With the above assertions in mind, it's also to important to remember that denormalization is not always the appropriate thing to do. Just because there is an opportunity to denormalize in a database does not mean you should. Take the following considerations into account before denormalizing:
- Does denormalization buy you anything? If it doesn't save you development time, execution time, or design simplification, avoid it
- Is denormalization worth the tradeoff? Adding columns, indexes, and modifying the schema all have costs associated with them. Some of those costs are related to disk space, and some of those costs are related to business logic refactoring to deal with schema changes. Even if there is value in denormalizing, is the return on investment large enough to justify the costs.
- What denormalization buys you in query simplification, it may cost you in future maintenance. The new relationships that get introduced into your data model when denormalizing may not be particularly intuitive to those working with and developing on the database. A whole new layer of maintenance gets added with denormalization.

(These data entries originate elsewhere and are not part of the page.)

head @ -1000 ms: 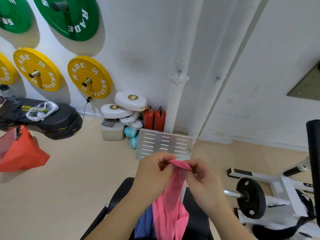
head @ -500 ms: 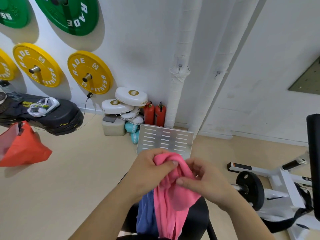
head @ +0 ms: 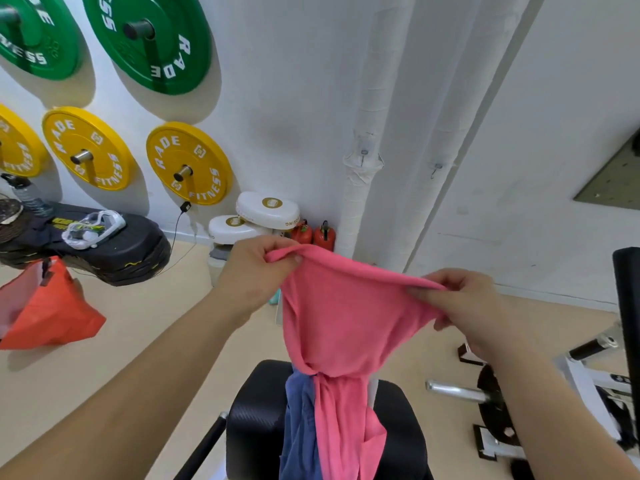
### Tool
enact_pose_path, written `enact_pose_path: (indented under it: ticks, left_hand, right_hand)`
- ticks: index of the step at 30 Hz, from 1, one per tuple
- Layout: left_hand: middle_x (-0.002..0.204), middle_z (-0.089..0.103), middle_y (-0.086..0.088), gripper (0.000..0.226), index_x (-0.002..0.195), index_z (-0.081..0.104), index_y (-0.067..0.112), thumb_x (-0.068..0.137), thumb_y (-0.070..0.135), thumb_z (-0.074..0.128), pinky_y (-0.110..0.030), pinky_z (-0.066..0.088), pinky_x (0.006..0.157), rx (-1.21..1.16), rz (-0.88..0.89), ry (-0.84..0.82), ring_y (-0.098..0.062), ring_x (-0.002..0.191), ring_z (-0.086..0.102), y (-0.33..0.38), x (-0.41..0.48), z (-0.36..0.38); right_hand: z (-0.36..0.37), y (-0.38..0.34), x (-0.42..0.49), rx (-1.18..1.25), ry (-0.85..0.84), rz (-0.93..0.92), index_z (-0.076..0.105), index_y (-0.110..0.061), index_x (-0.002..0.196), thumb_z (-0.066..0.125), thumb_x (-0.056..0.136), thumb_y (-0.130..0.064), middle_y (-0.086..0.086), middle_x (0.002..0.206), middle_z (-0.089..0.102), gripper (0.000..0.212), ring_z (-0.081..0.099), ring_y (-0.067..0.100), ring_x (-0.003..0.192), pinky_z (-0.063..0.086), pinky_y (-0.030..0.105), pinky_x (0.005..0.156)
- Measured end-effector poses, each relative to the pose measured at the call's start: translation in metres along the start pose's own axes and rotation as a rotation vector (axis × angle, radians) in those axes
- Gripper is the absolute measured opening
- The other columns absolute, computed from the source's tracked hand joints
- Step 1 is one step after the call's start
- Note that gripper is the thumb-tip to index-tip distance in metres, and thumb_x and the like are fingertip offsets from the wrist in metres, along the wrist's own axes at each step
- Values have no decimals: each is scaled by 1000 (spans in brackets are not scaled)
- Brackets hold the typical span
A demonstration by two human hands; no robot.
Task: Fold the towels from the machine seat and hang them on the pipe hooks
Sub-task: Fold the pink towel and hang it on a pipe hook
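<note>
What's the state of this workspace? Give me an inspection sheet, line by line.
Surface: black machine seat below the hanging towels.
Job's things: pink towel spread between both hands, bunched lower down against the blue towel; pipe hooks bare.
Clutter: orange bag at left; white boxing pads and red fire extinguishers by the wall.
Grippers: left hand and right hand each pinch the pink towel's top edge.
Cables: black cable hanging from a wall plug.
Surroundings: yellow weight plates and green weight plates on wall pegs.

Gym: wall-hung weight plates [head: 188,163], machine seat [head: 256,420]
</note>
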State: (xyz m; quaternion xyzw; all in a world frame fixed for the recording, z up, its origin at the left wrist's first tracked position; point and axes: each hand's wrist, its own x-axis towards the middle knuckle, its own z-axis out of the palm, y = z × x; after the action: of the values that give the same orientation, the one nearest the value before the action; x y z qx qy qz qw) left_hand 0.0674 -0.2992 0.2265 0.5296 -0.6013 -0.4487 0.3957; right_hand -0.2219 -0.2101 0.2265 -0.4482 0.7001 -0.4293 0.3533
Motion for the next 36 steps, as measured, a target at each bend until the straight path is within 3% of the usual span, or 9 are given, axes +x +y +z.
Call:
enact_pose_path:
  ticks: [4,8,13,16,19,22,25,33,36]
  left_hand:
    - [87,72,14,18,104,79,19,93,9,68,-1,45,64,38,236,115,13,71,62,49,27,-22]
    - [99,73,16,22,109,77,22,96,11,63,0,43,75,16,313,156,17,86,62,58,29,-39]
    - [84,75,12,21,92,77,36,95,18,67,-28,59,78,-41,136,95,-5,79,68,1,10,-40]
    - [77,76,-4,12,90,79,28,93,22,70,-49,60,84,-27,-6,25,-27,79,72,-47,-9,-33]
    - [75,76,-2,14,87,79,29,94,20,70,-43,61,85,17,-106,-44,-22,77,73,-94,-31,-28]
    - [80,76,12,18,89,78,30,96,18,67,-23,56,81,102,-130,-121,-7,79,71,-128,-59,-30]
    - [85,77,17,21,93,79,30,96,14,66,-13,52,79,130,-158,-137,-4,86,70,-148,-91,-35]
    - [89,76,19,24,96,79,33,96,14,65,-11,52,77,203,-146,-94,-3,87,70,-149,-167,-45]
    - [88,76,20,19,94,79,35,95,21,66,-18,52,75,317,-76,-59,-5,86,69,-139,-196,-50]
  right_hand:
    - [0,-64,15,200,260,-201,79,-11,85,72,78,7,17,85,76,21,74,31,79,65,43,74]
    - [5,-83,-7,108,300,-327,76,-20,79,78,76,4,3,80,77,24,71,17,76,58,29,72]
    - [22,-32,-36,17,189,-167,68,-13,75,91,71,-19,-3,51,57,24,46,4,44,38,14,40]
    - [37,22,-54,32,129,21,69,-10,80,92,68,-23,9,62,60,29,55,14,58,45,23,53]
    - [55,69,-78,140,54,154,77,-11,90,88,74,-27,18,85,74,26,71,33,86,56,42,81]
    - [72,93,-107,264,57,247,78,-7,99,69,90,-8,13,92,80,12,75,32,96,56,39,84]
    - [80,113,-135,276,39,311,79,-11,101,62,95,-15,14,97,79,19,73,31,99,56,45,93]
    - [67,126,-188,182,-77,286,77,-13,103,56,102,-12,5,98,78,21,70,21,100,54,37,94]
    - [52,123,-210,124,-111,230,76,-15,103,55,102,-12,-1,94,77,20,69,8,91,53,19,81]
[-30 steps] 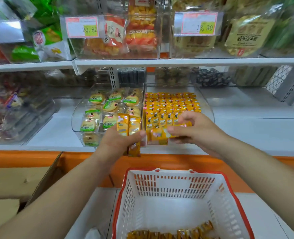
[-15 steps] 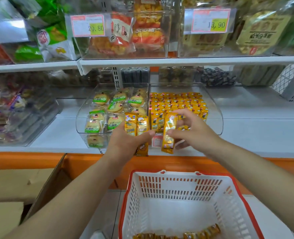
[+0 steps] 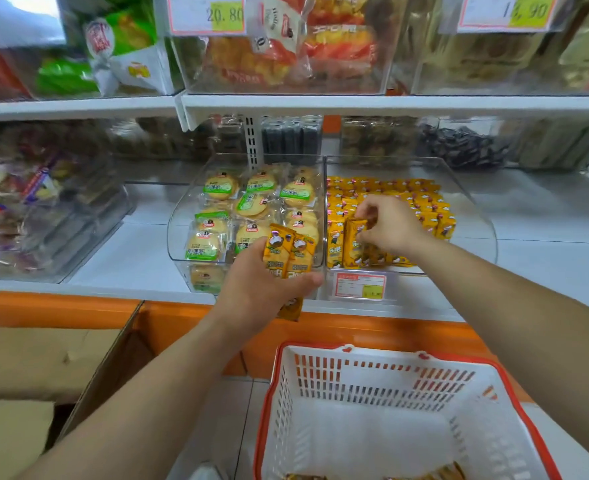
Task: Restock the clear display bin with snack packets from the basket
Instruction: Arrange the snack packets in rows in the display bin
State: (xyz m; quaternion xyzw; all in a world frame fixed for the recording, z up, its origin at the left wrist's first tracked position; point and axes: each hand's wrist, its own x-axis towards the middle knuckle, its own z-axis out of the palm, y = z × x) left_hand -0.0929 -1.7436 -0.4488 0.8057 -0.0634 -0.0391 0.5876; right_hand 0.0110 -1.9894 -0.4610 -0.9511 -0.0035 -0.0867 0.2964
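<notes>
Bin [image 3: 470,216] lies ahead and right of the left hand [image 3: 262,289], which grips a stack [image 3: 288,251] of upright packets just left of it; the right hand [image 3: 390,225], inside the bin, pinches one packet [image 3: 353,237] upright at its front row, basket [image 3: 320,393] below.

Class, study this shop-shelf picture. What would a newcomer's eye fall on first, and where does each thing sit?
The yellow draws the eye first. At mid-shelf the right hand pinches a yellow snack packet upright at the front of the clear display bin, and the left hand grips a bunch of packets just left of it. Below, the red-rimmed white basket looks nearly empty, with a few packets at its near edge.
</notes>
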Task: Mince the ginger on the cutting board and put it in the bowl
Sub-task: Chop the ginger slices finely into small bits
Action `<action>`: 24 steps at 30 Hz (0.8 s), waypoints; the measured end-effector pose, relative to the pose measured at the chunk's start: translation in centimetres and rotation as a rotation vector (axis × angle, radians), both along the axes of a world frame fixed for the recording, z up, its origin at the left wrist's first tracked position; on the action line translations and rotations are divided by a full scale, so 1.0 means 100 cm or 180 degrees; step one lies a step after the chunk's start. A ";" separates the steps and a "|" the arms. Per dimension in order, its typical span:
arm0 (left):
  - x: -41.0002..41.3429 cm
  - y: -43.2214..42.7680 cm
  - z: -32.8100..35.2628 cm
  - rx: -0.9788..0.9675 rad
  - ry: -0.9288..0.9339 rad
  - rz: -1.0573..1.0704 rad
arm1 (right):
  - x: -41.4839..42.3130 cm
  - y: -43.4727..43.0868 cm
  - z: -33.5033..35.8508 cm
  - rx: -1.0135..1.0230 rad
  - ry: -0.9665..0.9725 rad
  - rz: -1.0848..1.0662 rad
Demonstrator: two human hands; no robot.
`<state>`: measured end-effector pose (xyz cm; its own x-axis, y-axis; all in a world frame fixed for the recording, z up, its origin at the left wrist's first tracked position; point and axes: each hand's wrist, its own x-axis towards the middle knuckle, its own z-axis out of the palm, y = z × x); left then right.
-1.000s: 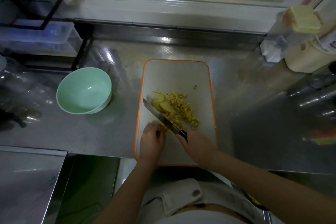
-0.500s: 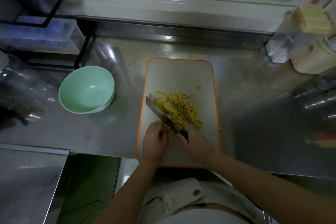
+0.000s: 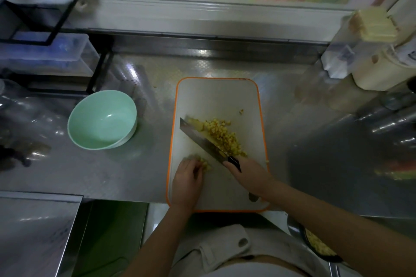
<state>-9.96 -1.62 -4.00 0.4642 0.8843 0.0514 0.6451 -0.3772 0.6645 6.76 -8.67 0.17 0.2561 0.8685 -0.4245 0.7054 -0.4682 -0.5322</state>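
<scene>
Dim stainless-steel counter [image 3: 112, 175], with a white plastic cutting board [image 3: 216, 96], orange-rimmed, at centre. Since a second ago: broad steel knife blade [image 3: 202, 139] tipped flatter over the diced yellow ginger pile [image 3: 222, 137], hiding the slices at ten o'clock. Small clump [image 3: 203, 162] drawn out to seven o'clock, held down under the left hand [image 3: 188, 177], fingers curled. Right hand [image 3: 249, 175] wrapped round the black handle [image 3: 234, 162]. Mincing likely unfinished. Round mint-green bowl [image 3: 101, 123] at nine o'clock, no ginger in it yet.
</scene>
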 end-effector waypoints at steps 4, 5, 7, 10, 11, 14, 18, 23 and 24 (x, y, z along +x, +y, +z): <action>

As I mentioned at the beginning of the article, denormalization is not a design strategy; it is a workaround. Therefore, denormalization should be used in an as-needed fashion, as to avoid some of the maintenance issues that arise with it. If you're finding that, even with the maintenance issues that denormalization brings, it is still appealing, then it probably makes sense to incorporate it.
If one chooses to denormalize, here are some rules to live by:
- Denormalize Deliberately: Don't do it on a whim, and don't do it without a fair amount of cost/benefit analysis
- Document: Ongoing maintenance of a denormalized system requires a great deal of documentation, because denormalizations are often not intuitive
- Wrap denormalization modifications into transactions: Put required denormalization modifications in the same place in the business logic as where existing business logic changes are made, and wrap the modifications into the same transaction. Then if a failure occurs, you don't have to worry about losing confidence in the viability of your denormalization.
There are a number of solutions to deal with complex design issues, and denormalization represents one of them. The modern database administrator should be aware of as many solutions as possible to know which one is right for their given situation. I hope that these words have helped to either solidify your existing knowledge, or add to your toolbox of possible performance optimizations.